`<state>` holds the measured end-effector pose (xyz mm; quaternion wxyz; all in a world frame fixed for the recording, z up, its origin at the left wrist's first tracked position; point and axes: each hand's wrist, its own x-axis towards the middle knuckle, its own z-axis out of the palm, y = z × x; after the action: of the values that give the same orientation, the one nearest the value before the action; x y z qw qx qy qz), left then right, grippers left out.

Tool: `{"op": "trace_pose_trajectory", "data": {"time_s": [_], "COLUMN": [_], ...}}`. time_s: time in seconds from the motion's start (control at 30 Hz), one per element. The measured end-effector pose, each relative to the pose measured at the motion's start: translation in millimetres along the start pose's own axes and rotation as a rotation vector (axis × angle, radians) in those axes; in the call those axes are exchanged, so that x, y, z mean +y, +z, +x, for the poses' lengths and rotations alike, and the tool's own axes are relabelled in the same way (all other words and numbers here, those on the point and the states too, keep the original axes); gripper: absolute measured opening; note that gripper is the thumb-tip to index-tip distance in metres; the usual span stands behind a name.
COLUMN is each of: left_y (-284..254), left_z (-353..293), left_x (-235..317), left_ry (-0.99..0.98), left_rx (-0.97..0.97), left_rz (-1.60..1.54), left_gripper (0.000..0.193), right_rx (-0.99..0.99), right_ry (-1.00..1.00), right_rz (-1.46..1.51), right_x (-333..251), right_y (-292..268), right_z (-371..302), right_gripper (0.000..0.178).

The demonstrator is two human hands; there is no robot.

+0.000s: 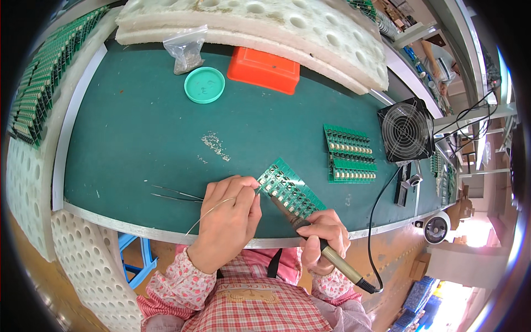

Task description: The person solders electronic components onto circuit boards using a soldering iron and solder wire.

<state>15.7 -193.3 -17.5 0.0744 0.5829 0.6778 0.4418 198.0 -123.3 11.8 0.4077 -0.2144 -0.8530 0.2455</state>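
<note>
My right hand (326, 239) is closed round a soldering iron (338, 262), whose tip reaches the left part of a green circuit board (289, 187). Rows of small white and black parts cover that board, which lies tilted near the table's front edge. Beside its left end, my left hand (229, 213) is closed in a pinch with a thin solder wire (209, 211) curving out of it. The fingertips meet the board's corner. A pair of tweezers (176, 194) sticks out to the left from behind this hand; whether the hand grips it is hidden.
Small pale parts (214, 146) lie scattered on the green table (138, 122). Behind them are a turquoise lid (204, 85), a plastic bag (187, 51) and a red bin (263, 69). More boards (350, 155) and a black fan (406, 130) stand right; the iron's cable (373, 221) loops there.
</note>
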Motion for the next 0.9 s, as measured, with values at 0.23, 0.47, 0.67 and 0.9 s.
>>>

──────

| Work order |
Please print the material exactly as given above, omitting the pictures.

| Problem solution |
`<state>` holds the measured end-effector pose (xyz mm; quaternion wxyz; all in a world frame fixed for the recording, z up, its origin at the left wrist's first tracked position; point and axes: each hand's wrist, its own x-axis towards the middle knuckle, its own z-axis out of the palm, y = z × x; after the action: of the values that give the same orientation, the one nearest the value before the action; x y z qw qx qy qz), left then right, grippers left out.

Tool: `{"op": "trace_pose_trajectory", "data": {"time_s": [_], "COLUMN": [_], ...}}`. time_s: time in seconds from the motion's start (control at 30 Hz), one per element. The measured end-effector pose, each relative to the pose measured at the motion's start: translation in millimetres along the start pose's own axes and rotation as a rotation vector (axis × angle, radians) in those axes; in the call those axes are exchanged, so that x, y, z mean +y, +z, +x, for the poses' lengths and rotations alike, and the tool's own axes are relabelled in the same way (all other words and numbers here, those on the point and the states too, keep the original axes); gripper: absolute measured opening; note that gripper is the thumb-tip to index-tip distance in metres; the usual span stands behind a name.
COLUMN is each of: left_y (-284..254), left_z (-353..293), left_x (-235..317), left_ry (-0.99..0.98), left_rx (-0.97..0.97), left_rz (-1.60..1.54), left_gripper (0.000..0.193), right_rx (-0.99..0.99), right_ry (-1.00..1.00), right_rz (-1.46..1.51), right_x (-333..251), right_y (-292..268), right_z (-371..302), right_gripper (0.000..0.178).

The demonstrator is two human hands; there is no robot.

+0.000s: 

Task description: The person solders electronic components onto circuit boards using a soldering iron and solder wire.

<state>15.7 -193.3 -17.5 0.0744 0.5829 0.6778 0.4418 198.0 -123.3 11.8 0.4077 -0.2144 -0.8530 0.2455</state>
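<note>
My right hand (326, 239) is closed round a soldering iron (338, 262), whose tip reaches the left part of a green circuit board (289, 187). Rows of small white and black parts cover that board, which lies tilted near the table's front edge. Beside its left end, my left hand (229, 213) is closed in a pinch with a thin solder wire (209, 211) curving out of it. The fingertips meet the board's corner. A pair of tweezers (176, 194) sticks out to the left from behind this hand; whether the hand grips it is hidden.
Small pale parts (214, 146) lie scattered on the green table (138, 122). Behind them are a turquoise lid (204, 85), a plastic bag (187, 51) and a red bin (263, 69). More boards (350, 155) and a black fan (406, 130) stand right; the iron's cable (373, 221) loops there.
</note>
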Motion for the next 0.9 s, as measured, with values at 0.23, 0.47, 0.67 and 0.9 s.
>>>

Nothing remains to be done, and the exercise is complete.